= AIM OF THE EXERCISE =
Word for word, restate the lines of the data below between those holding "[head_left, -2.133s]" and "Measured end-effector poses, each", inclusive; pictures do not belong in the copy.
=== EXERCISE INPUTS ===
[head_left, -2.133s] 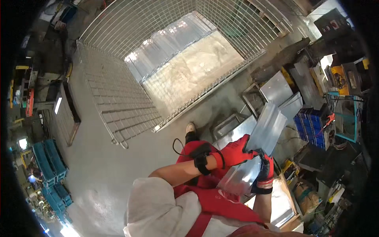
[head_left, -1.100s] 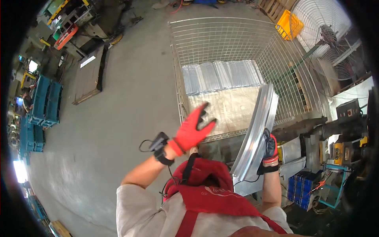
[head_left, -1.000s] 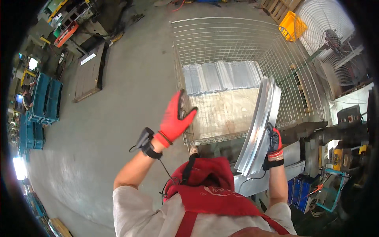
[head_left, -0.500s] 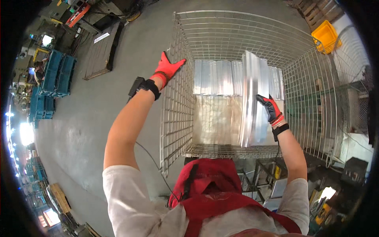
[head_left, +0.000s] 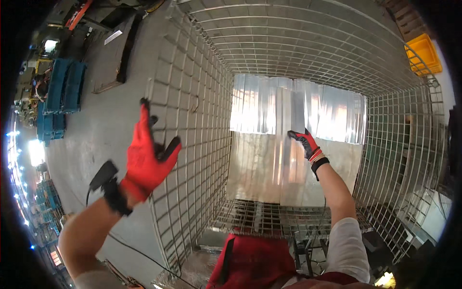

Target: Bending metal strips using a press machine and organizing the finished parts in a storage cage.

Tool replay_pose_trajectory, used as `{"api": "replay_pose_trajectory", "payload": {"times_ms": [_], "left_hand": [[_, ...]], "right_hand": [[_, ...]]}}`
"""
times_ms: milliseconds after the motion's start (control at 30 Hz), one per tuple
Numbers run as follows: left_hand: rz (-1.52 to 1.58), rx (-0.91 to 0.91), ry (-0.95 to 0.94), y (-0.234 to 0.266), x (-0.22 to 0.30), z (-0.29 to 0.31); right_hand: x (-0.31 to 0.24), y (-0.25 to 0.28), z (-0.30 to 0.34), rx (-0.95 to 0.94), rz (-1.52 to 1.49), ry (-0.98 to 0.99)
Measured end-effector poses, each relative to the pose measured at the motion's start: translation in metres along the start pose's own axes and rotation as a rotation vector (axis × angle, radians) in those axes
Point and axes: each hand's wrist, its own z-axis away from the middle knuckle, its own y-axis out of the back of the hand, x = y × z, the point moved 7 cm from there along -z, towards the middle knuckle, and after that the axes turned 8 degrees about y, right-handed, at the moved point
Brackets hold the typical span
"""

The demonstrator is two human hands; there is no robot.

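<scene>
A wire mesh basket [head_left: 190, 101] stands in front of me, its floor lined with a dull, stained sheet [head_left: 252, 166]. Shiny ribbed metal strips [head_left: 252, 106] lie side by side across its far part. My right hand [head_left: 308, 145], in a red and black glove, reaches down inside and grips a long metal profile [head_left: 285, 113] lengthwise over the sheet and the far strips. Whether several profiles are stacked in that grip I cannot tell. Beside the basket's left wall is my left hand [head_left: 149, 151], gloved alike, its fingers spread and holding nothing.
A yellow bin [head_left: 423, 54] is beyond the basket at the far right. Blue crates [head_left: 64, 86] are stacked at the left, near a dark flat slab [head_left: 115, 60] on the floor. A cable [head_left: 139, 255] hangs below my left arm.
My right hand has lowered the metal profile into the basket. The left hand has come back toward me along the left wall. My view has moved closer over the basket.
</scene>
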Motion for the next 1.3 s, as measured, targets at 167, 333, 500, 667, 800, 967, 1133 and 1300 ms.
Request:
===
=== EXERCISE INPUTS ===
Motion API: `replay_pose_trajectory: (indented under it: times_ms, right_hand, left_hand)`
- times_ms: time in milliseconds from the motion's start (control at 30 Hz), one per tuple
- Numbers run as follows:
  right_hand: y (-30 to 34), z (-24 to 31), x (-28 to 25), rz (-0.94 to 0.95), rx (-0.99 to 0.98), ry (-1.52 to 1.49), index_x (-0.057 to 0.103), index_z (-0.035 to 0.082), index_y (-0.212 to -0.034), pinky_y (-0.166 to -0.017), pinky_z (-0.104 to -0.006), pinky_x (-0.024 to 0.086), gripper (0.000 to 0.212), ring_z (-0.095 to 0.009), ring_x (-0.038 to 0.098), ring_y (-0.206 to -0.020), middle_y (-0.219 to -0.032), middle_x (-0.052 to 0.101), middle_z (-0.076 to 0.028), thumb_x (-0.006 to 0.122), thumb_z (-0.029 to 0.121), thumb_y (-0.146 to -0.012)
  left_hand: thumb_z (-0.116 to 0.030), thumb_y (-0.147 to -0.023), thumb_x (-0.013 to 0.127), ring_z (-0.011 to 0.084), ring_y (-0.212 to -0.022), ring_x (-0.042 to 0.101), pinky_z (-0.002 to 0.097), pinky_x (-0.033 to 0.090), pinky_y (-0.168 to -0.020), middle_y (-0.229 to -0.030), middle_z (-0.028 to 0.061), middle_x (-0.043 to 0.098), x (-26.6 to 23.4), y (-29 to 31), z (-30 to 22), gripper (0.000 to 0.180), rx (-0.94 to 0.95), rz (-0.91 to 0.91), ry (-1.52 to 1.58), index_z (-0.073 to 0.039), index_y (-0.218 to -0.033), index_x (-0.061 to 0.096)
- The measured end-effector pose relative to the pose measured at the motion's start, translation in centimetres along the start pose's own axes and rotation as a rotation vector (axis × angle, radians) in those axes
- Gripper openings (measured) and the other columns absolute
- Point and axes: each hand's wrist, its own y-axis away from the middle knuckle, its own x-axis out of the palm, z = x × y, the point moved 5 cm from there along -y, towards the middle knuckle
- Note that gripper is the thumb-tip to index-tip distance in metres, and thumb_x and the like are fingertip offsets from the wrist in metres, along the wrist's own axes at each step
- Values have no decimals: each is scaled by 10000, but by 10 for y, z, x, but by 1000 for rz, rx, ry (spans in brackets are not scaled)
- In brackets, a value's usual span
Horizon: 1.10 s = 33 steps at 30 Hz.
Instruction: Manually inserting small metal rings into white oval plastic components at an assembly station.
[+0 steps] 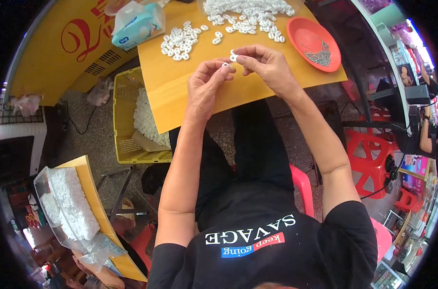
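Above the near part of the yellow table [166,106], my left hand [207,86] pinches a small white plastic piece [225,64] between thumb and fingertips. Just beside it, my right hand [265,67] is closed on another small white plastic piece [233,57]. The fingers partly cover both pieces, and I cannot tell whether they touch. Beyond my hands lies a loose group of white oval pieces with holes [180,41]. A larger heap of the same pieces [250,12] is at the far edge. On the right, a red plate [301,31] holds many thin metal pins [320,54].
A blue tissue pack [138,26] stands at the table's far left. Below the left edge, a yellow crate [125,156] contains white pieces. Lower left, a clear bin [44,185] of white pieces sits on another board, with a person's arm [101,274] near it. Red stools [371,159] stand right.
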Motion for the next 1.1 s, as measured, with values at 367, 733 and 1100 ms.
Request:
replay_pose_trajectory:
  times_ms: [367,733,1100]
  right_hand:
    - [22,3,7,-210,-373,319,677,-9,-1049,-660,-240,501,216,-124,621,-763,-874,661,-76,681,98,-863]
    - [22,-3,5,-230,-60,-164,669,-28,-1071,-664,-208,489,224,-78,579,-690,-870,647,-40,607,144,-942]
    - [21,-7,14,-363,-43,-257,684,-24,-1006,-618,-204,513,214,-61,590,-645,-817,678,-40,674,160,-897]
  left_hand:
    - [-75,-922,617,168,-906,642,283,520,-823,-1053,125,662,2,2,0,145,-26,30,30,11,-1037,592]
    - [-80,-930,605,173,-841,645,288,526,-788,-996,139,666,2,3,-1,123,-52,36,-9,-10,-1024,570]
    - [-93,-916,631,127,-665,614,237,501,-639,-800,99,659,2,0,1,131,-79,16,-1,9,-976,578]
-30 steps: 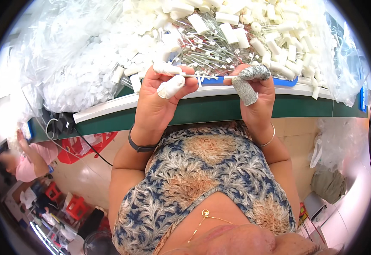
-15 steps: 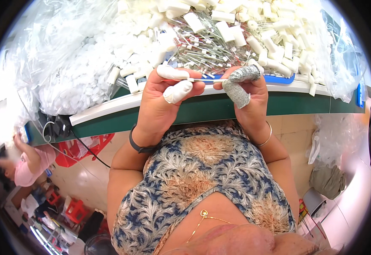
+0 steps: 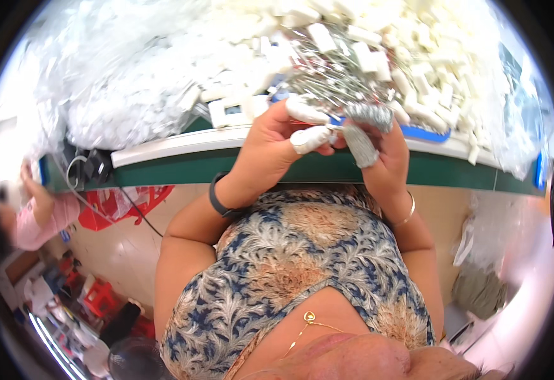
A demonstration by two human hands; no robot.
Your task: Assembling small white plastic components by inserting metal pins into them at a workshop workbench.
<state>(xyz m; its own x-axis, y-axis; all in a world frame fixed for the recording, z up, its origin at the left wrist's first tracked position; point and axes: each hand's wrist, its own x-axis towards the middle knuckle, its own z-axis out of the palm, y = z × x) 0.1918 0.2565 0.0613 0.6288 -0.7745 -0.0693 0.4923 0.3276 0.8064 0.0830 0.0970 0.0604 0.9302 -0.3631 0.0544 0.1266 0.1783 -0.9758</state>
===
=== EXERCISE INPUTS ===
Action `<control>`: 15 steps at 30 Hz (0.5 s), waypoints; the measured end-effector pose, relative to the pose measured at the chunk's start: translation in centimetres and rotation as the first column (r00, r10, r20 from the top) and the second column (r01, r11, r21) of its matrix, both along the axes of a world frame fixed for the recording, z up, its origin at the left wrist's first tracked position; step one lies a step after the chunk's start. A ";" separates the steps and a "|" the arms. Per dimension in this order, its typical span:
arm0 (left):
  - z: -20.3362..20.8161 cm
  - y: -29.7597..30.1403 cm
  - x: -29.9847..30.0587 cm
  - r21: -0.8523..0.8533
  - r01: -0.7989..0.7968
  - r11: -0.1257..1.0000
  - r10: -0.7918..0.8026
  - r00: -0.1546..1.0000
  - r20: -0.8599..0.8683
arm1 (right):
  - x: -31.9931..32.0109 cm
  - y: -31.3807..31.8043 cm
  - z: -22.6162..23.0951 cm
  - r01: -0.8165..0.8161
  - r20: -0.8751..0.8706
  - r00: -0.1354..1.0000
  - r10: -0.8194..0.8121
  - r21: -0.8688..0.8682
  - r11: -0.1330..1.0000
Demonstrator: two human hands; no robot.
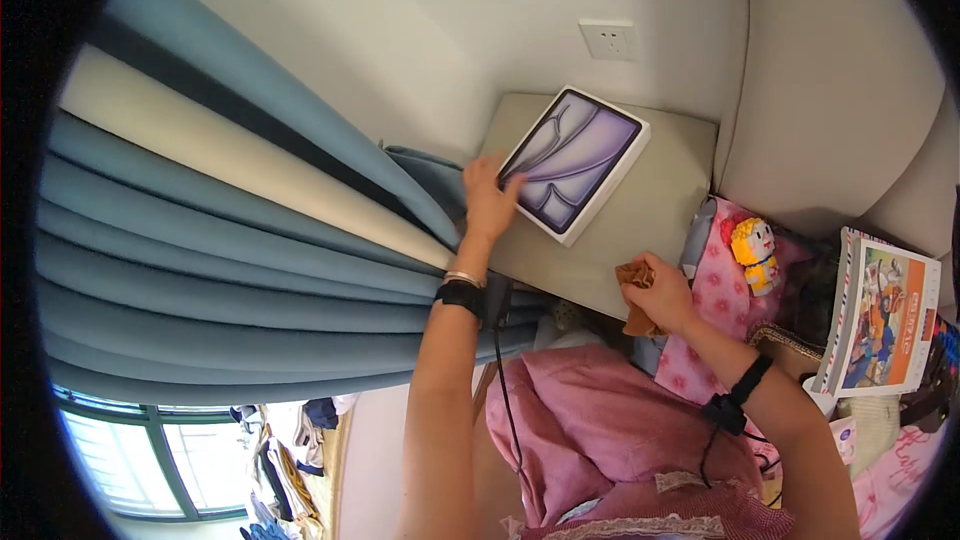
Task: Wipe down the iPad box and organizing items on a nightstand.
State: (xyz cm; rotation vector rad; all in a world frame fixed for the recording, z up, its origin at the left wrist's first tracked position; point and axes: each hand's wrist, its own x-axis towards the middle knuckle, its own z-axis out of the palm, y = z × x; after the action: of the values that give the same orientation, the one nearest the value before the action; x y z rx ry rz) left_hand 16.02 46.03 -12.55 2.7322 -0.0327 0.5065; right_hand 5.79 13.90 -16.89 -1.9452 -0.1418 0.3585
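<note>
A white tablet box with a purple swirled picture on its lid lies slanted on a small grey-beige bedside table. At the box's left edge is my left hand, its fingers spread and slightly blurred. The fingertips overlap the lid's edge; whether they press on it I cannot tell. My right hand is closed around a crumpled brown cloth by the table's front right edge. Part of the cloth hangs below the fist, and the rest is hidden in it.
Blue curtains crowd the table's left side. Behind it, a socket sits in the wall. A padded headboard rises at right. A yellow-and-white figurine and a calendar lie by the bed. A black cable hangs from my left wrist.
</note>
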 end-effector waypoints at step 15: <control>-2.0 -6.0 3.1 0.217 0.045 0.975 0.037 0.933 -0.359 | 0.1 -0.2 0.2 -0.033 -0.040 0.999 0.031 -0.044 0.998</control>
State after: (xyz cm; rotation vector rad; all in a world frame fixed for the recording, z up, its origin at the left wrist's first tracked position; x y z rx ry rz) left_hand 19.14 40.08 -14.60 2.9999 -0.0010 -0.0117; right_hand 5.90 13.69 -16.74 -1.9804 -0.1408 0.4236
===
= RESPONSE AREA =
[head_left, -2.133s] 
[head_left, -1.100s] 
[head_left, -1.000s] 
[head_left, -0.500s] 
[head_left, +0.000s] 

Target: Bending metal strips using a press machine and organizing the finished parts in a storage cage.

Tool replay_pose_trajectory, used as `{"api": "replay_pose_trajectory", "payload": {"times_ms": [_], "left_hand": [[_, ...]], "right_hand": [[_, ...]]}}`
"""
times_ms: milliseconds after the motion's start (control at 30 Hz), one per tuple
Numbers run as follows: left_hand: rz (-1.52 to 1.58), rx (-0.91 to 0.91), ry (-0.95 to 0.94), y (-0.234 to 0.266), x (-0.22 to 0.30), z (-0.29 to 0.31); right_hand: x (-0.31 to 0.24), y (-0.25 to 0.28), z (-0.30 to 0.34), rx (-0.95 to 0.94), rz (-1.52 to 1.49), ry (-0.98 to 0.99)
Measured end-effector poses, each relative to the pose measured at the motion's start: translation in metres along the start pose's own axes and rotation as a rotation vector (axis × angle, radians) in those axes

This concludes the response.